What needs to be done → From the line that contains "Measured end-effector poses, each" through the line that contains "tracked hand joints", output every line of the listing below exactly and leave out all the rest.

Data shown →
---*---

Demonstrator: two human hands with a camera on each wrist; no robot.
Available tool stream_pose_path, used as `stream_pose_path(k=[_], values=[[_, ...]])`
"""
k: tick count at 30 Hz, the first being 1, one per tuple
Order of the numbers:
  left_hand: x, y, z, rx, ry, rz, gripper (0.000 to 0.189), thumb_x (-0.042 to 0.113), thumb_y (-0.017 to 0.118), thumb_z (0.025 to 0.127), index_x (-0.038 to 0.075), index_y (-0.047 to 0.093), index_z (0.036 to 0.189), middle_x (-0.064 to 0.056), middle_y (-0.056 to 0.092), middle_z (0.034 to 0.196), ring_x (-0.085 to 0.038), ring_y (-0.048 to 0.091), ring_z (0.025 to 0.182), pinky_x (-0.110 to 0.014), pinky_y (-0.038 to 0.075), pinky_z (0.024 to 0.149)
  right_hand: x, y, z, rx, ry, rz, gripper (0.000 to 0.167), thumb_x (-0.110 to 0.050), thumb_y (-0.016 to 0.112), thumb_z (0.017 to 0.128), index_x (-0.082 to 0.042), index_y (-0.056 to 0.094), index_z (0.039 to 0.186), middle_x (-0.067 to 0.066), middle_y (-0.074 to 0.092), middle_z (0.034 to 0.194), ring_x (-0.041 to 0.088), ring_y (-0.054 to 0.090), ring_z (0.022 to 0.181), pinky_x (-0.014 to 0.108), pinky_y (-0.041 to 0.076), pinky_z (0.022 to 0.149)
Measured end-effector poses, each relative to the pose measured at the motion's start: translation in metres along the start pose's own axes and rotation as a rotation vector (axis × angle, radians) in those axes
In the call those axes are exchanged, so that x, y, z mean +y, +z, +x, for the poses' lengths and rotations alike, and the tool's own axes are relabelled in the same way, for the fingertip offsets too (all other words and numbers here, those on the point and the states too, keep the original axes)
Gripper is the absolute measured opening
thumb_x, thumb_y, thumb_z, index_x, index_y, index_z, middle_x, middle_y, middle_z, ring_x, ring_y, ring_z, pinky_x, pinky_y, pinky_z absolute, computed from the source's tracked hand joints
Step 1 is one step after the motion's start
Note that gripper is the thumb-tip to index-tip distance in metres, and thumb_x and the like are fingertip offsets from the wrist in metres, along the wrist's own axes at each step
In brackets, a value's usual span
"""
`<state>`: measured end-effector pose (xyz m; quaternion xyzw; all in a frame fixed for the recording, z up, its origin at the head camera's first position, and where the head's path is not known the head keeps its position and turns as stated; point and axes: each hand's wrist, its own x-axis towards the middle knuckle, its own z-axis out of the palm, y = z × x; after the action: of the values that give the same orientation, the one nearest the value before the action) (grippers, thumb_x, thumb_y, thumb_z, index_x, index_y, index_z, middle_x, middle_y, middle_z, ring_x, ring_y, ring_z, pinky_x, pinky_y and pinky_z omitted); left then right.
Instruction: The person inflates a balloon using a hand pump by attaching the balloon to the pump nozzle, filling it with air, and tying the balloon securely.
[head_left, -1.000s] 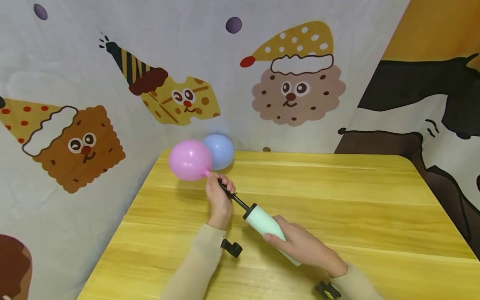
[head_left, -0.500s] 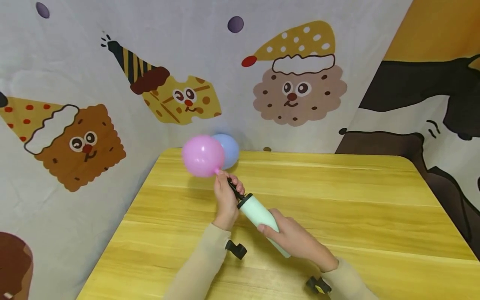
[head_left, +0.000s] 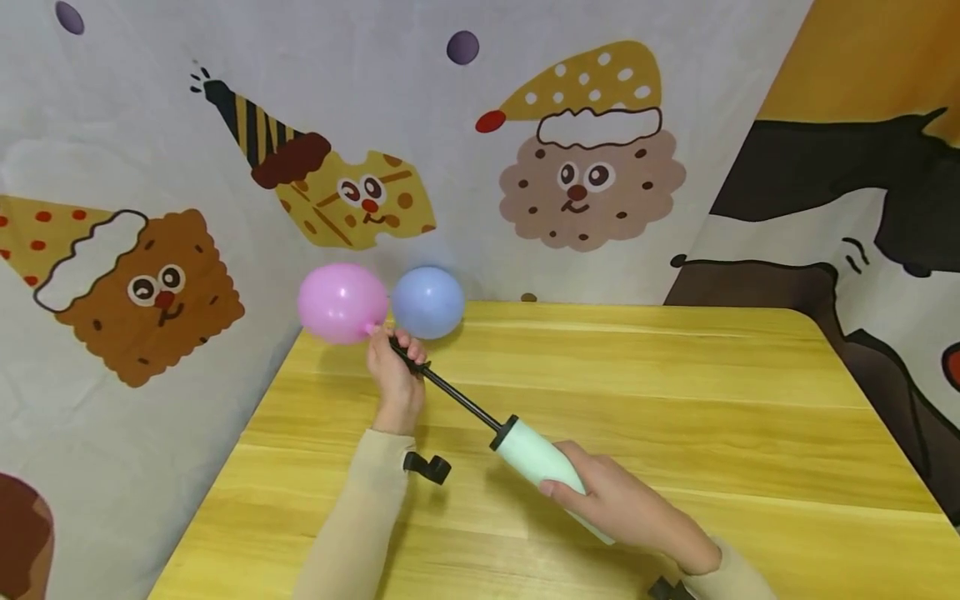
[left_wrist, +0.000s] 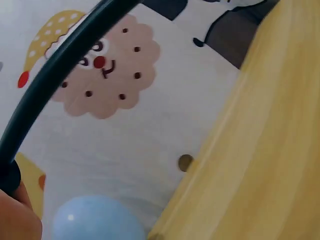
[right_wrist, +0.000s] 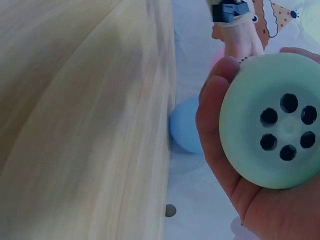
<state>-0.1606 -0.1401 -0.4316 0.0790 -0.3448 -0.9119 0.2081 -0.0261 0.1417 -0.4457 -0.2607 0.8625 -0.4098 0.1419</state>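
My left hand [head_left: 396, 371] grips the black nozzle end of a balloon pump, with the neck of an inflated pink balloon [head_left: 342, 302] at its fingertips. Around the pump's mint-green barrel [head_left: 543, 458] my right hand [head_left: 618, 500] is wrapped. Between the two hands a long stretch of black rod [head_left: 461, 400] shows. In the right wrist view the barrel's round end [right_wrist: 270, 160] with several dark holes faces the camera. A blue balloon [head_left: 428, 302] rests at the table's back edge, just right of the pink one. Fingers hide the join of nozzle and balloon neck.
The wooden table [head_left: 712, 400] lies under both hands. A white cloth [head_left: 465, 167] printed with cartoon snacks hangs right behind it and along its left side. A black camera mount [head_left: 427, 467] sticks out from the left wrist.
The pump's rod first slid into the barrel, then came out further than before. My left hand and the pink balloon are now further left; my right hand has moved back down and right.
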Motion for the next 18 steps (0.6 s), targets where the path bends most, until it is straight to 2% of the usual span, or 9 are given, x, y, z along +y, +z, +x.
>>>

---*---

Final answer →
Measured end-effector poses, each relative to the pose measured at the motion's start: translation in metres along the start pose's own axes and rotation as a rotation vector (axis × angle, radians) in those axes
In the call those axes are exchanged, so that x, y, z mean +y, +z, +x, for the poses' lengths and rotations alike, and the tool's own axes are relabelled in the same way, for the fingertip offsets too (all other words and numbers here, those on the point and the states too, keep the original axes)
Gripper is the absolute measured opening
thumb_x, thumb_y, thumb_z, index_x, index_y, index_z, middle_x, middle_y, middle_z, ring_x, ring_y, ring_z, pinky_x, pinky_y, pinky_z absolute, computed from the source's tracked hand joints

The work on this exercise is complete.